A security deposit is there to protect a landlord when tenants violate or breaks the lease agreement. It can be used to cover missing rent payments, damage to the property, cleaning or rekeying of the doors. Essentially, the tenant’s security deposit serves to protect your investment and your interests. 

Security deposit laws are there to set the rules about the California security deposit for your rental agreement and to prevent disputes in small claims court.

As a landlord, you might be tempted to charge hefty security deposits that will give you ample protection from any mishaps. However, California landlord-tenant law is quite clear on how a landlord or their property manager should proceed when it comes to security deposits. 

In this article, the team at Westside Property Management advises California property owners on how much they should charge their tenants for a security deposit and go over general rules for asking for security deposits in California. 

Security Deposit Amount

According to California security deposit laws, a landlord can only charge their tenants a security deposit equivalent to two months’ rent. This applies to unfurnished rental properties. If you are renting out a furnished property, the maximum security deposit is three months’ worth of rent. 

If your tenant happens to own a waterbed, you can add half a month’s rent to the security deposit total and specify this in the lease agreement.

A key in an open door

Security deposit laws state that a tenant who is an active member of the military will have their maximum security deposit reduced by one month. This rule, however, doesn’t apply in the following circumstances: 

  • If the tenant has a poor credit history or rental records show that they have caused damage to property in the past.
  • If the property is leased by several people and one of the lessees is not an active service member. 

Pet Deposits 

More and more California tenants are pet owners. Choosing to limit your rental unit to only tenants with no pets can significantly reduce the allure of your property. However, pets, especially dogs and cats, can cause damage to the floors and curtains and incur extra cost. 

California state law allows a landlord to charge a separate security deposit for the pet. This provision doesn’t apply to service animals that are used by people with disabilities. 

Please note that as a landlord, you cannot discriminate against a possible renter due to a disability. This goes against the provisions of the Fair Housing Act and can lead to you paying hefty fines as a result of housing discrimination under California landlord tenant laws.

People with disabilities should get an equal opportunity to enjoy the amenities of your property. If you rent to a tenant with a disability who has a service animal, you can’t charge a pet deposit. 

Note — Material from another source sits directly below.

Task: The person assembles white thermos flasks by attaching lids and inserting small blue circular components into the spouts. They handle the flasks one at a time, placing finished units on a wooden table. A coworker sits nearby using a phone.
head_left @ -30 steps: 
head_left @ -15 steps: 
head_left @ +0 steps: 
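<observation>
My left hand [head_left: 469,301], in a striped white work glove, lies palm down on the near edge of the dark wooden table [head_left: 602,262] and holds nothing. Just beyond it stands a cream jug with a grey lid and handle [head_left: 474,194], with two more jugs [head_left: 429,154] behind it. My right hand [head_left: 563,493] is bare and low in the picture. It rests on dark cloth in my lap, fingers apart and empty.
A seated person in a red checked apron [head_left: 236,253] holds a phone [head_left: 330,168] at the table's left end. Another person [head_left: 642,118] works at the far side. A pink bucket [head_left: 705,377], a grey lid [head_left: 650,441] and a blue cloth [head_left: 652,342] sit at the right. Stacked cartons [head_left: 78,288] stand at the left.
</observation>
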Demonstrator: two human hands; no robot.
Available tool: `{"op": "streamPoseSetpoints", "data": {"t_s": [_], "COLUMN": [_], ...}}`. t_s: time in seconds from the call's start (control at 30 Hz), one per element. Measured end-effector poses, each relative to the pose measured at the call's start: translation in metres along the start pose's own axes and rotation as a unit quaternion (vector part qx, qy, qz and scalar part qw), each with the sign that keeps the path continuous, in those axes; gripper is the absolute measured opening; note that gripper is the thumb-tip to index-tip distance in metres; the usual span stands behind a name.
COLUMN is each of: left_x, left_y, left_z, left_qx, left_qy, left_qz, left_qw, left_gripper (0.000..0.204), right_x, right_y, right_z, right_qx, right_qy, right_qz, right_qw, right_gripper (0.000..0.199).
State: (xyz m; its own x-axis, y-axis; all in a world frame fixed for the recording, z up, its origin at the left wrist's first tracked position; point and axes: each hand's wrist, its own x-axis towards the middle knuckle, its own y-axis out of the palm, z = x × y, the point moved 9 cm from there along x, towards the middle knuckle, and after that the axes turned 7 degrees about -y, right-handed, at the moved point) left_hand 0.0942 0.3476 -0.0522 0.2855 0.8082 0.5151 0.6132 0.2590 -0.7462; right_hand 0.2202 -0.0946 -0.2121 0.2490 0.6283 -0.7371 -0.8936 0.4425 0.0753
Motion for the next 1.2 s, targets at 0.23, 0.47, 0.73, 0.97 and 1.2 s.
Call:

Three people standing in front of a house, two of them are shaking hands


As we mentioned earlier, the purpose of the tenant’s security deposit is to protect the property as well as the landlord’s interests. There are some allowable deductions that include the following: 

  • Late rent payments. If a tenant moves out and has failed to pay a portion of their rent before doing so, you can use the security deposit to cover this unpaid rent. 
  • Cost of renovations and repairs. It is the duty of the renter to maintain the property in a reasonable manner. The landlord can make deductions for repairs that are beyond normal wear and tear or caused by tenant negligence or property abuse. If the landlord uses the security deposit for repairs, they should provide the tenant with an itemized statement. 
  • Costs of cleaning. A tenant is expected to return the property to the same level of cleanliness to which the property was handed over to them. If they fail to do so, you can take cleaning costs out of the security deposit. 

Are you unsure what deductions to make from your security deposit? Please don’t hesitate to get in touch with the property professionals from Westside Property Management. Our property experts know California law like the back of their hands and can guide you on how to proceed. 

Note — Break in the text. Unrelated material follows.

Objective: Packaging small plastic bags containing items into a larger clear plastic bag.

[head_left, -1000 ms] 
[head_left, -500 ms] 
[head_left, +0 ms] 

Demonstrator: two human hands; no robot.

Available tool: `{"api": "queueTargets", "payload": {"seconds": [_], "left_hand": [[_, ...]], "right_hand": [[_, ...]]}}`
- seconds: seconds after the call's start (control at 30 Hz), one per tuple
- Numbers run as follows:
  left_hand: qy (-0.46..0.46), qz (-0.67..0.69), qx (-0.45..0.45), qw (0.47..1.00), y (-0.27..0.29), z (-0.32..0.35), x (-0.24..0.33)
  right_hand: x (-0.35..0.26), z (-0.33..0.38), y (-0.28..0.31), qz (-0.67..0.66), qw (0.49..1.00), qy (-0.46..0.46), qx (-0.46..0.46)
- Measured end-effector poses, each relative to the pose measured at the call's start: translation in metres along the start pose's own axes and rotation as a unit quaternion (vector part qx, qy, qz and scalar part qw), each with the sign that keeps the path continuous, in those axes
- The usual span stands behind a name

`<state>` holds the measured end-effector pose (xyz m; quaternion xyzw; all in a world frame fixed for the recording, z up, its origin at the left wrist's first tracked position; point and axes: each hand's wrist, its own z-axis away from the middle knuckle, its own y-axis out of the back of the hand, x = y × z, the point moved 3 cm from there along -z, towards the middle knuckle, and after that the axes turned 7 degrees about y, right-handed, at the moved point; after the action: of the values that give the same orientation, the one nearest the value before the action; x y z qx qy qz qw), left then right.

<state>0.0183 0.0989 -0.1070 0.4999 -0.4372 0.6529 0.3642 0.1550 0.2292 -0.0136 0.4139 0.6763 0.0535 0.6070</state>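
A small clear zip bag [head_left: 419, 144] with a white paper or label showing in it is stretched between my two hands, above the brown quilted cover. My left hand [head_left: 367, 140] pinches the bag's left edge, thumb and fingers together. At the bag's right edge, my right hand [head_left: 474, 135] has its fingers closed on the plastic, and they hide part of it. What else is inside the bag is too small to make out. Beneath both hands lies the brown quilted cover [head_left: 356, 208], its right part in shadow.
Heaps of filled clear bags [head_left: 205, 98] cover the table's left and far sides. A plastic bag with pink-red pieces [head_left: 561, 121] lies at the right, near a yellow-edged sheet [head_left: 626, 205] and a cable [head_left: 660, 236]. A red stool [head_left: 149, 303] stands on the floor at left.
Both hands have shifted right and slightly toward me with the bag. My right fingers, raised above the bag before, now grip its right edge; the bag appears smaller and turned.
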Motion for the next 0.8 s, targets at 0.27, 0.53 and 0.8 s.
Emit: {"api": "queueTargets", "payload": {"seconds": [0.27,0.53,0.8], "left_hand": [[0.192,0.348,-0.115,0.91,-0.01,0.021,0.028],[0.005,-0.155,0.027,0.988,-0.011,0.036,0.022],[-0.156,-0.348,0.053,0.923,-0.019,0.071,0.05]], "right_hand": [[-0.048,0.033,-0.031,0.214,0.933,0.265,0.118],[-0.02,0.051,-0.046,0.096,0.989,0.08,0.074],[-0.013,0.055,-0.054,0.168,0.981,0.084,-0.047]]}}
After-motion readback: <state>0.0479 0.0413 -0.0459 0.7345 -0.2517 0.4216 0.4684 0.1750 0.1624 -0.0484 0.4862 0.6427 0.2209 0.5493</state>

Property Damage vs. Normal Wear and Tear 

It is important that California property owners and landlords know the difference between property damage and normal wear and tear

Normal wear and tear refers to the deterioration of the property that occurs naturally by the tenant living in the unit. Examples of this include chipped paint, loose cabinets and hinges, worn-out blinds, and fading carpets or floors. Any damage that isn’t normal wear and tear can be ground for eviction depending on how severe it is. 

A room set up to be painted, with a tarp on the floor, a ladder, and a paint roller

Property damage refers to the abuse of the property by the tenant that is caused intentionally or caused by negligence. This type of damage is avoidable. Examples of property damage include broken tiles, broken window panes, missing fixtures, torn curtains, and damage to electrical appliances. 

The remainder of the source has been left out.